On Wed, 8 Mar 2023, bmagistro wrote: The RFC also says in section 4 > The payload of any IP packet that has a UDP destination port of 514 MUST be treated as a syslog message. There MAY be differences between the format of an originally transmitted syslog message and the format of a relayed message. In essence, it is RECOMMENDED to transmit a syslog message in the format specified in this document, but it is not required. If a relay is able to recognize the message as adhering to that format then it MUST retransmit the message without making any changes to it. However, if a relay receives a message but cannot discern the proper implementation of the format, it is REQUIRED to modify the message so that it conforms to that format before it retransmits it. [Section 4.1](https://www.rfc-editor.org/rfc/rfc3164.html#section-4.1) will describe the RECOMMENDED format for syslog messages. [Section 4.2](https://www.rfc-editor.org/rfc/rfc3164.html#section-4.2) will describe the requirements for originally transmitted messages and [Section 4.3](https://www

.rfc-editor.org/rfc/rfc3164.html#section-4.3) will describe the requirements for relayed messages.

…

Continuing on, this is where I said there is some gray area and definitely open to interpretation + experience. Based on your comment, the implication is that there was a need to deviate from the RFC due to real world implementations. Ideally those needs/reasons would be captured somewhere, as a developer I know that doesn't always happen/isn't always possible/practical. As a user though, we are then left with what the maintainers/contributors chose and minimal controls to adjust this behavior today. > how can we tell the first three apart? using your examples: > and the 'correct' The way _**I**_ read RFC3164 makes some of this very straight forward. I'll start with the "correct" (full?) format, this processing path is based on the presence of a valid timestamp. If the timestamp is present, it should be assumed that the rest of the header and tag are also present. However if the timestamp is not present/invalid, we hit the three scenarios you mention. Following the RFC, this is exactly the scenario described by section 4.3.2 based on that the relay **MUST** insert a timestamp and **SHOULD** add a hostname. It also states that "the remainder of the packet **MUST** be treated as the content field of the msg and appended". It goes on to state "the TAG value cannot be determined and *will not* be included". As suggested in the referenced ticket, adding a flag to toggle this behavior allowing users to choose existing behavior or "new" (strictRfc3164s43?) seems like it could be a valid option for more than just this scenario. Personally I think vendors should have been able to migrate to well formed 5424 for currently maintained equipment by now... (insert laugher here) But vendors have rarely taken my opinion(s) into consideration so like others, I am left trying to normalize (hammer) what they provide into a consistent format that can be consumed meaningfully. I'd like to try and do the same with this message format without adding too much overhead for anyone, this project included. I would go so far as to say we would be willing to help develop a patch if some consensus around behavior and a reasonable expectation that it would be accepted can be established.

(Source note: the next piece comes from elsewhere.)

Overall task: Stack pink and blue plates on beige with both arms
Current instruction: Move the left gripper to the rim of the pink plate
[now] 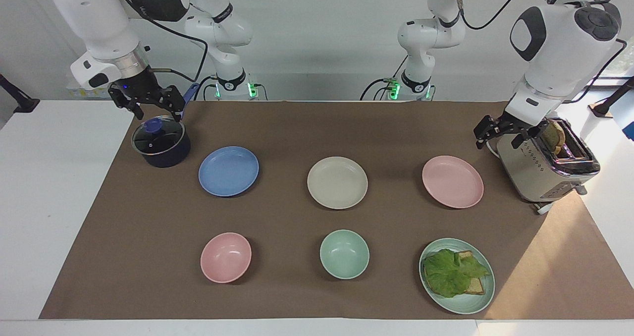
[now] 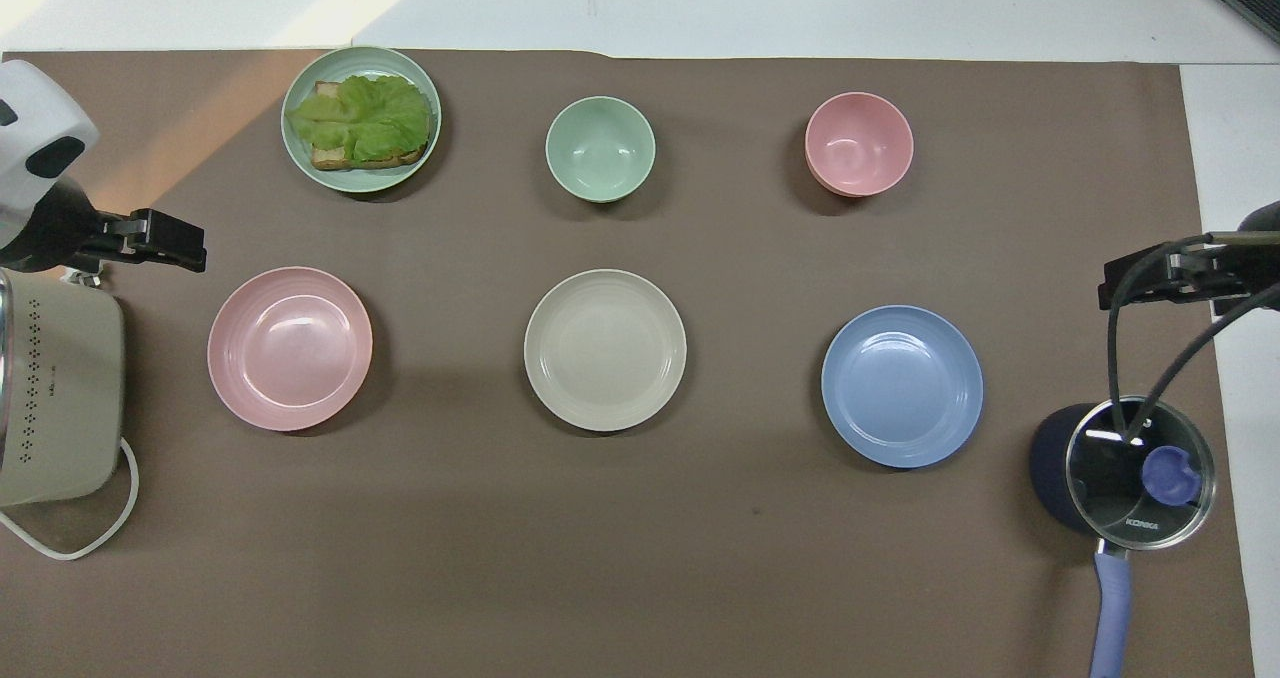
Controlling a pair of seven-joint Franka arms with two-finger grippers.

rgerhards · 2023-03-09T08:16:12Z

El jue, 9 mar 2023 a las 9:08, David Lang ***@***.***>) escribió:

it is being treated as a syslog message, and it is being processed. It's not following the RFC and there is a history of senders leaving out the timestamp, but including the hostname and syslog tag. Thus decades ago, the 'best' huristic was to try and guess what was meant and the current behavior is the result. As this has been in place for a couple of decades (and may even have been in sysklogd before rsyslog started) I _REALLY_ don't think that we are going to be willing to break existing behavior on some messages that aren't fully following the RFC to do slightly better on some other messages that aren't fully following the RFC. If we were to do so, we would get people arguing to change it back to match their reading of possibly legal interpretations.

Unfortunately, I can't delve deep into the details, but RFC 3164 syslog is far from being well defined. In any case, I am with David here: we will not change the normal 3164 parser heuristic - it works far well. Messages without a header are garbage in the first place. And there is no reliable way to detect what they contain and what not. That said, rsyslog is modular. So you are free to write you own parser module, based on pm3164 for example, and make it parse this type of message exactly like you want. I would suggest to use a different port number for these devices then, because if other devices use that parser, you'll probably end in real-world format hell ;-) HTH Rainer

…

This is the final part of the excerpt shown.